3D/4D printing of stimuli-responsive polymers in biomedical engineering: Materials, stimulations, and applications 生物医学工程中刺激响应聚合物的3D/4D打印：材料，刺激和应用

IF 31.6 1区材料科学 Q1 MATERIALS SCIENCE, MULTIDISCIPLINARY

Materials Science and Engineering: R: Reports

Pub Date : 2025-07-23 DOI: 10.1016/j.mser.2025.101071

Wenzheng Wu , Jiaqing Wang , Guiwei Li

Four-dimensional (4D) printing integrates smart materials with three-dimensional (3D) printing to create structures that undergo programmable shape or property changes. These transformations are triggered by external stimuli including humidity, light, heat, electric fields, or magnetic fields. Leveraging adaptability, self-regulation, and self-deformation capabilities, this technology shows transformative potential in biomedical engineering applications such as tissue engineering, implantable devices, drug delivery systems, and precision medical instruments. This review systematically examines 4D printing's role in biomedical innovation, focusing on material selection, stimulus-response mechanisms, and emerging applications. Following an overview of 4D printing's foundational concepts and principles, the analysis delves into stimulus-responsive polymers in biomedical contexts. The transformative potential of shape-morphing polymers is explored across smart implants, adaptive medical devices, controlled drug release platforms, biofabricated organs, and minimally invasive surgical solutions. Current trends and future trajectories in biomedical 3D/4D printing are critically evaluated, highlighting technical challenges, material innovation opportunities, and translational pathways for clinical implementation in this dynamic interdisciplinary field.

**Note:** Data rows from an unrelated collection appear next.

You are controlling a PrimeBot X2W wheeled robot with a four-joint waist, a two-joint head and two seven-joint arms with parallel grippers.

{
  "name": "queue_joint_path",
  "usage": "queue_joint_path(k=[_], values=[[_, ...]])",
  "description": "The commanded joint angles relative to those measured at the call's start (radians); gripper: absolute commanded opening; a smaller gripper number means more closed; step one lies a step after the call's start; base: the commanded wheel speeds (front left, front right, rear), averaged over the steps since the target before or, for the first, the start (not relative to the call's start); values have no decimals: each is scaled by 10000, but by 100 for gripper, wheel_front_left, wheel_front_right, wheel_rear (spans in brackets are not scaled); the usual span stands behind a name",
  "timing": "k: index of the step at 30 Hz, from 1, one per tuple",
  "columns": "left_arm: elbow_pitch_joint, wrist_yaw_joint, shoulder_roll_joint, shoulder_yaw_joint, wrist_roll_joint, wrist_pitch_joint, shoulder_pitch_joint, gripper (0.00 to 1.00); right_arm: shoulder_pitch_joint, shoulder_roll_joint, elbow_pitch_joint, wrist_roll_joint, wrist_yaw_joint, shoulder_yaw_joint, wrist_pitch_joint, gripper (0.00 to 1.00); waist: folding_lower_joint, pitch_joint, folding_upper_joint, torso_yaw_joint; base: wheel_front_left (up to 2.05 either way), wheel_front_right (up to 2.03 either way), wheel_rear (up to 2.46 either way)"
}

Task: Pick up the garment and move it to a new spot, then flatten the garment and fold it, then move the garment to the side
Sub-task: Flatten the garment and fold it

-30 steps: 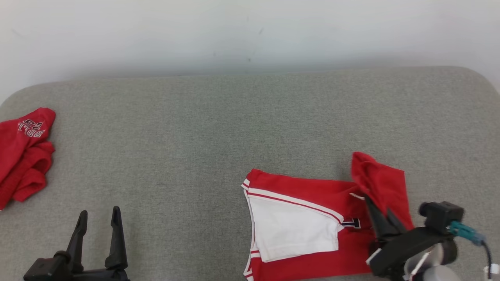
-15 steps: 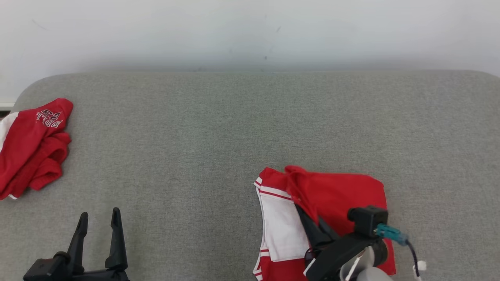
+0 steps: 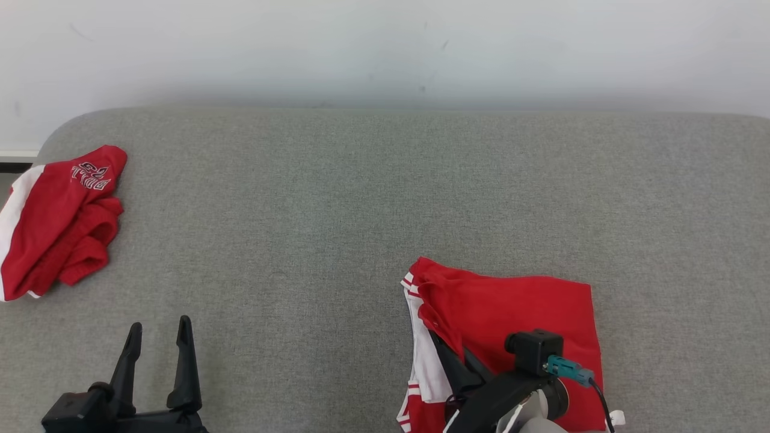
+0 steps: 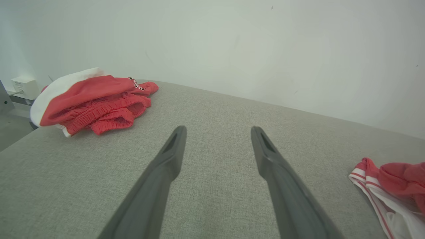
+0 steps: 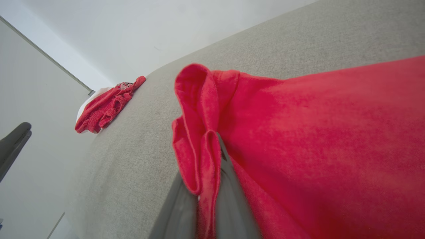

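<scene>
One fold looks nearly laid. The red garment (image 3: 517, 313) lies at five o'clock on the grey woven surface (image 3: 337, 198), a soft knit rectangle doubled over its white, red-striped panel. The right gripper (image 3: 450, 355) has its jaws pinched tight on the folded edge. The left gripper (image 3: 160, 328), at seven o'clock, has its jaws wide apart and holds nothing. Letting go, perhaps another fold, and moving it aside look left to do.

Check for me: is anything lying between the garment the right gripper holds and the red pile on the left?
Nothing visible. The grey surface between the garment, pinched by the shut right gripper, and the red pile looks bare. The open left gripper is nearer the front edge, off that line.
</scene>
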Motion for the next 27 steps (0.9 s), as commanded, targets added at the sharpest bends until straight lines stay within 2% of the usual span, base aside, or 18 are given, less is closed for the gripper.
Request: queue_joint_path(k=[1, 7, 16, 24, 27], values=[[23, 18, -7, 2, -14, -7, -96, 100, -189, 21, 264, 137, -26, 196, -168, 100, 0, -33, -1, 9, 0, 0, 0], [37, 18, -7, 143, 76, -7, 122, 100, -517, 12, 526, -460, -26, -138, -315, 100, 0, -200, -1, -154, 0, 0, 0], [23, 18, -7, 171, 180, -5, 277, 100, 575, -522, -1459, -2835, -26, -2694, -324, 100, 0, -590, -1, -544, 0, 0, 0], [-136, 18, -6, 209, 354, -7, 418, 100, 2011, -947, -3153, -4006, -26, -4413, -325, 100, 0, -806, -1, -837, 0, 0, 0], [-252, 18, -6, 236, 439, -5, 528, 100, 2562, -840, -3653, -4243, -26, -4925, -323, 100, 0, -839, -1, -892, 0, 0, 0]])
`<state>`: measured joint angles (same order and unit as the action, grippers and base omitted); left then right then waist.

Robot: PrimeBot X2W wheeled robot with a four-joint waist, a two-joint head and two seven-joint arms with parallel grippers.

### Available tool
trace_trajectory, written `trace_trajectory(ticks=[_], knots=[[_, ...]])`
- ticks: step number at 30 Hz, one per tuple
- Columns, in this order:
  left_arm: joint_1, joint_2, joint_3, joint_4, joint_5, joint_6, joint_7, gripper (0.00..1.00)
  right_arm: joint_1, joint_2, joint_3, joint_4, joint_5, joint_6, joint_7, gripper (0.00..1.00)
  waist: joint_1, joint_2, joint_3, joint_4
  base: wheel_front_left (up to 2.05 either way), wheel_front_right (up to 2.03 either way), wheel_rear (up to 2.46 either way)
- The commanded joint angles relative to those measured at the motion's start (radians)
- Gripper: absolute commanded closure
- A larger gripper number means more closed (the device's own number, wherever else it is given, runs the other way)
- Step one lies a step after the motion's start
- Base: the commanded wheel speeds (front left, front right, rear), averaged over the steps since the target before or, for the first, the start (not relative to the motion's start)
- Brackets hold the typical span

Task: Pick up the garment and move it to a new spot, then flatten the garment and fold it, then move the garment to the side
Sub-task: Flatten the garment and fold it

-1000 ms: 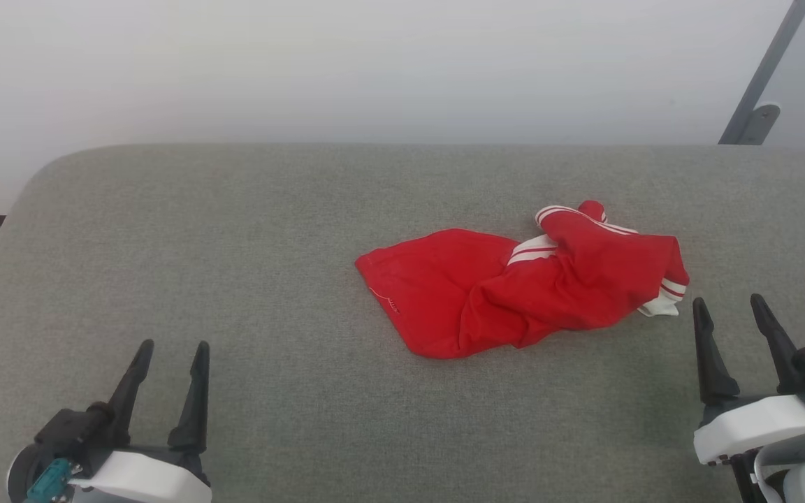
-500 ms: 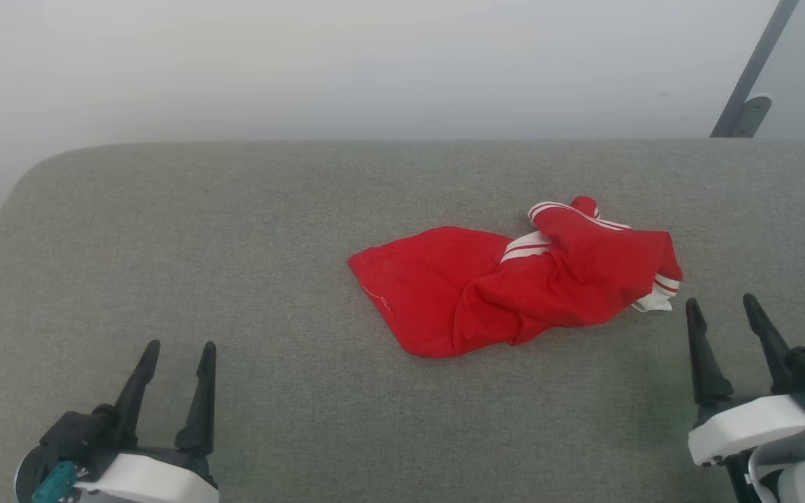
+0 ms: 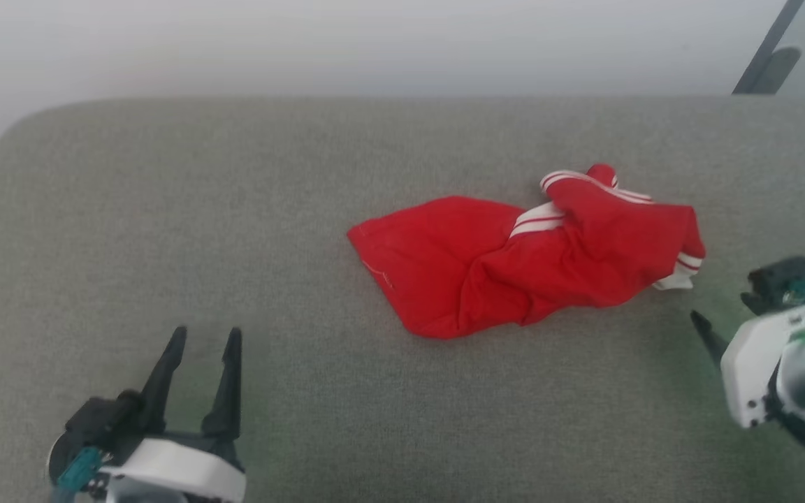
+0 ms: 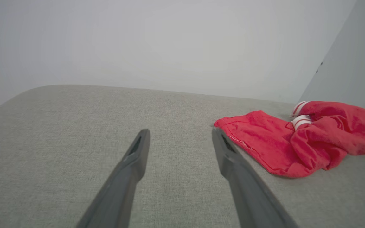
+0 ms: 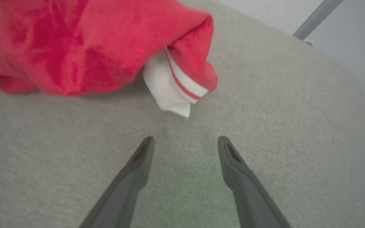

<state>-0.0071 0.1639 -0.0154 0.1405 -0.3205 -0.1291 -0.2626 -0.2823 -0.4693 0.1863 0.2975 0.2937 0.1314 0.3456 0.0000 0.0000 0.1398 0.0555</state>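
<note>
While the left gripper (image 3: 207, 331) and right gripper (image 5: 186, 138) hang nearest, dark fingers spread and empty, the crumpled bright red jersey shirt with white striped trim (image 3: 514, 265) lies beyond, right of centre on the grey woven-fabric surface (image 3: 200, 181), its white cuff (image 5: 169, 91) just ahead of the right fingertips.

The shirt (image 3: 514, 265) is recorded as soft, matt red cloth, creased, with white cloth trim (image 5: 169, 91). The table (image 3: 235, 209) is covered in coarse grey woven fabric, matt throughout. The fingers (image 4: 131, 171) of the left gripper (image 3: 207, 331) are seen as matt dark plastic, its casing (image 3: 179, 464) as smooth white plastic.
</note>
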Motion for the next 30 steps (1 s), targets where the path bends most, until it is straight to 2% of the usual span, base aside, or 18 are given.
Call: trace_trajectory(ticks=[1, 6, 11, 15, 17, 18, 24, 30], knots=[[-0.023, -0.004, -0.005, 0.006, -0.010, -0.002, -0.003, 0.00, -0.033, -0.015, 0.014, -0.003, 0.037, -0.001, 0.045, 0.00, 0.0000, 0.0000, 0.041, 0.015, 0.00, 0.00, 0.00], [-0.076, -0.017, -0.031, 0.018, -0.016, -0.002, -0.003, 0.00, -0.140, -0.110, 0.115, -0.026, 0.135, -0.001, 0.221, 0.00, 0.0000, 0.0000, 0.121, 0.037, 0.00, 0.00, 0.00], [-0.127, -0.028, -0.040, 0.029, -0.020, -0.002, -0.003, 0.00, -0.231, -0.153, 0.171, -0.024, 0.177, -0.001, 0.258, 0.00, 0.0000, 0.0000, 0.192, 0.055, 0.00, 0.00, 0.00], [-0.154, -0.033, -0.040, 0.036, -0.023, -0.002, -0.003, 0.00, -0.272, -0.160, 0.213, 0.010, 0.191, -0.001, 0.272, 0.00, 0.0000, 0.0000, 0.222, 0.058, 0.00, 0.00, 0.00], [-0.163, -0.034, -0.037, 0.038, -0.026, -0.002, -0.003, 0.00, -0.274, -0.166, 0.242, 0.025, 0.192, -0.001, 0.283, 0.58, 0.0000, 0.0000, 0.228, 0.056, 0.00, 0.00, 0.00], [-0.166, -0.035, -0.035, 0.038, -0.026, -0.002, -0.003, 0.00, -0.279, -0.170, 0.249, 0.030, 0.197, -0.001, 0.280, 1.00, 0.0000, 0.0000, 0.230, 0.055, 0.00, 0.00, 0.00], [-0.167, -0.033, -0.027, 0.039, -0.027, -0.002, -0.003, 0.00, -0.274, -0.220, 0.243, 0.029, 0.201, -0.002, 0.250, 1.00, 0.0000, 0.0000, 0.224, 0.031, 0.00, 0.00, 0.00], [-0.169, -0.022, -0.027, 0.025, -0.025, -0.002, -0.003, 0.00, -0.213, -0.301, 0.140, 0.018, 0.194, -0.001, 0.227, 1.00, 0.0000, 0.0000, 0.226, 0.003, 0.00, 0.00, 0.00]])
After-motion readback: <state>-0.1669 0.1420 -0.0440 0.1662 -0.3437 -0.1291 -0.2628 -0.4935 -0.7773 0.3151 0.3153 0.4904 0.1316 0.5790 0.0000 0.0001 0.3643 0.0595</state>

四维（4D）打印将智能材料与三维（3D）打印相结合，以创建可编程形状或属性变化的结构。这些转变是由外部刺激触发的，包括湿度、光、热、电场或磁场。利用适应性、自我调节和自我变形能力，这项技术在生物医学工程应用中显示出革命性的潜力，如组织工程、植入式设备、药物输送系统和精密医疗仪器。本文系统地探讨了4D打印在生物医学创新中的作用，重点是材料选择，刺激-反应机制和新兴应用。以下4D打印的基本概念和原理的概述，分析深入到生物医学环境中的刺激反应聚合物。在智能植入物、自适应医疗设备、受控药物释放平台、生物制造器官和微创手术解决方案中，探索了形状变形聚合物的变革潜力。对生物医学3D/4D打印的当前趋势和未来轨迹进行了批判性评估，突出了技术挑战、材料创新机会以及在这个充满活力的跨学科领域中临床实施的转化途径。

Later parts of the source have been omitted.